I have been a Linux user for the last decade or so, but cranked up a FBSD (6) machine about 4 months ago to give it a try. I can move around in it pretty good by now, but I am a long way from FBSD gurudom. Since this machine is learning only, I have always had plenty of time to figure out how it works, either from the books or googling.
But a question has come up that I can't answer - or more accurately, am not qualified to answer.
Our school district has switched over to Macs after a disasterous trial of Vista and they like them very well. I knew that Apple's OSX was some kind of 'nix based OS but never thought on it before. After a little googling, it appears that Apple used FBSD as the basis for their OSX platform.

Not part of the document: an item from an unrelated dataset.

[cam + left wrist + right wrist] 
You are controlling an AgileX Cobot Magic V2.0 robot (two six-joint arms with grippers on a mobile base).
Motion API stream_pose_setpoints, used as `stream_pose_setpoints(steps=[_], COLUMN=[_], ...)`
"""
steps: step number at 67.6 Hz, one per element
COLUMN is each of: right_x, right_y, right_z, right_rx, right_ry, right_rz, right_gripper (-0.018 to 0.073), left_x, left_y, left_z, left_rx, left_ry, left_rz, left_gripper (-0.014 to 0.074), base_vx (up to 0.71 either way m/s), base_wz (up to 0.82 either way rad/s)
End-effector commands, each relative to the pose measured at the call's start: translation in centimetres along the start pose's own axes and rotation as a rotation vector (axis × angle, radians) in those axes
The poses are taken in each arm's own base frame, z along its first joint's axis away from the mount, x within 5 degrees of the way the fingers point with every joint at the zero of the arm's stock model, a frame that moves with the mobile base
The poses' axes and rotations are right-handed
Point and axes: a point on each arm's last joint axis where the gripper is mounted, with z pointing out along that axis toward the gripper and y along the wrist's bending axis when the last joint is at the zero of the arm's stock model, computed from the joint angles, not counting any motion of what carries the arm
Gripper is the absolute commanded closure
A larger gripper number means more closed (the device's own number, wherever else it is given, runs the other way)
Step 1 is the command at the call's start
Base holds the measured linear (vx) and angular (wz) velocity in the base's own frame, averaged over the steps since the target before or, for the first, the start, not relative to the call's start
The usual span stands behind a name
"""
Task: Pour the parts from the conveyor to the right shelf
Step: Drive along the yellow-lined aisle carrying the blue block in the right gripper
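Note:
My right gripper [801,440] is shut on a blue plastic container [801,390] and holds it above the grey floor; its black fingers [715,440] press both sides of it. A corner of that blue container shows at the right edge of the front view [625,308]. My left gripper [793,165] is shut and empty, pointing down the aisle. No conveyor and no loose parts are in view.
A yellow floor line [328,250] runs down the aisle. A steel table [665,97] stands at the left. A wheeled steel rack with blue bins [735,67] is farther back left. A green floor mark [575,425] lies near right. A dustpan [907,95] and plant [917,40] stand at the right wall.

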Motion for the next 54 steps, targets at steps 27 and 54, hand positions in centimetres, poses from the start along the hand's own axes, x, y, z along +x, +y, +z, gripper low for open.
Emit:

Some of the techier/nerdier/smarter kids have found the terminal application and have (with permission) descended into the insides of the platform. I have also looked and it appears to be fairly FBSD'ish. Their question is , does Apple use fairly standard FBSD, or have they redone it to their needs? In other words, if these kids learn the platform OS on their new Macs, are they learning FBSD or some hybrid OS that only applies to Macs?
Obviously the best place to ask this question would seem to be on a Mac forum, but I have found that while there are many Mac experts who can detail every corner of OSX, very few know anything once they drop out of the GUI. Some even argue that I am in the wrong forum, that OSX has nothing to do with "Unix".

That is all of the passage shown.